Senator PATTERSON (Parliamentary Secretary to the Minister for Immigration and Multicultural Affairs and Parliamentary Secretary to the Minister for Foreign Affairs) (3:07 PM) —I just find Labor's behaviour totally unacceptable when it comes to issues of nursing homes. If you go back through their record and you go back through the crisis state that Labor left nursing homes in when we came to government, it is evident that this is opportunistic, populist nonsense they are going on with. I do not blame Senator Chris Evans. He was not here in 1994 and 1995, but he was here later on. Labor over 13 years left us with a legacy in nursing homes that was totally unacceptable.

Throughout 1994 and 1995, when Labor was in government, there were serious problems in nursing homes across Australia. They were revealed in press report after press report.
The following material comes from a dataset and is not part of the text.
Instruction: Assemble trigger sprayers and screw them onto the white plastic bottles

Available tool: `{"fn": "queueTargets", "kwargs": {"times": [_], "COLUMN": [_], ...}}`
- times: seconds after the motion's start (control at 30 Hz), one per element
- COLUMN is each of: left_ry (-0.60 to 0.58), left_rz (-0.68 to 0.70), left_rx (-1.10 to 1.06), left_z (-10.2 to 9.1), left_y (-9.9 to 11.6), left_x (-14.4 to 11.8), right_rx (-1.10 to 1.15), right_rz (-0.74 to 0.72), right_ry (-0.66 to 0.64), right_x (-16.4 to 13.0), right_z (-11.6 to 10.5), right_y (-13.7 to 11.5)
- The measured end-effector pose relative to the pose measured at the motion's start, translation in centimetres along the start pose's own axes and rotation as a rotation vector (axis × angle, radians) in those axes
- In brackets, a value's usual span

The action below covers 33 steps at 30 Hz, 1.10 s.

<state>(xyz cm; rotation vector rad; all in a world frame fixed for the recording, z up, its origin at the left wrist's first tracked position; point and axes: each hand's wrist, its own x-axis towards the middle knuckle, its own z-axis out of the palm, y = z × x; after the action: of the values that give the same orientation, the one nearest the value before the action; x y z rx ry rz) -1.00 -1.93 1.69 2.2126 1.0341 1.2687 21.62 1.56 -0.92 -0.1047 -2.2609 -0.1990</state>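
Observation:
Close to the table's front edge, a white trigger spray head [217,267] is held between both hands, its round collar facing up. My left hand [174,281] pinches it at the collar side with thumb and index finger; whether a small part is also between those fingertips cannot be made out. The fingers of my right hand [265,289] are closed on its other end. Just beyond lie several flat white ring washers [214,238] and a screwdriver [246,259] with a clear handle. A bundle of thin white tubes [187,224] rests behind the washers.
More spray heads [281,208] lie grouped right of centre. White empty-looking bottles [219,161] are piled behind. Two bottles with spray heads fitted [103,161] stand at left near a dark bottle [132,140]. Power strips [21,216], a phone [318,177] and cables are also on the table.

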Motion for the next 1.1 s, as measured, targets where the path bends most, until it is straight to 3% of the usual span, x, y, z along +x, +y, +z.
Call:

They included incidents resulting in mistreatment, mismanagement, pain and suffering for residents. In two cases fires resulted in the death of residents. None of us likes that sort of thing to happen. None of us would want to put in place a system where that occurs. But there are always problems, and there will always be problems.

Labor did not have an appropriate complaints mechanism. Labor did not have an appropriate mechanism for inspecting these places. We saw, for example, in the Herald Sun of 3 July 1994 a report of fires in aged care facilities. There were reports that in March 1994 two women were killed in a fire in a special accommodation home in Melton. The Sunday Herald Sun of 3 July 1994 also stated that an elderly man had died in a Warrnambool home in December 1993.

When Professor Gregory did his report, commissioned by the Labor government, he actually indicated that nursing home funding needed $540 million to bring nursing homes up to standard. The Labor government had no plans, no way of addressing that issue, no way of raising capital, other than most probably adding to the $10 billion black hole debt that they left us. Professor Gregory said that there were appalling conditions in nursing homes, that places were not up to scratch in terms of fire safety, that building stock had run down. His report was an indictment of Labor's 13 years in government.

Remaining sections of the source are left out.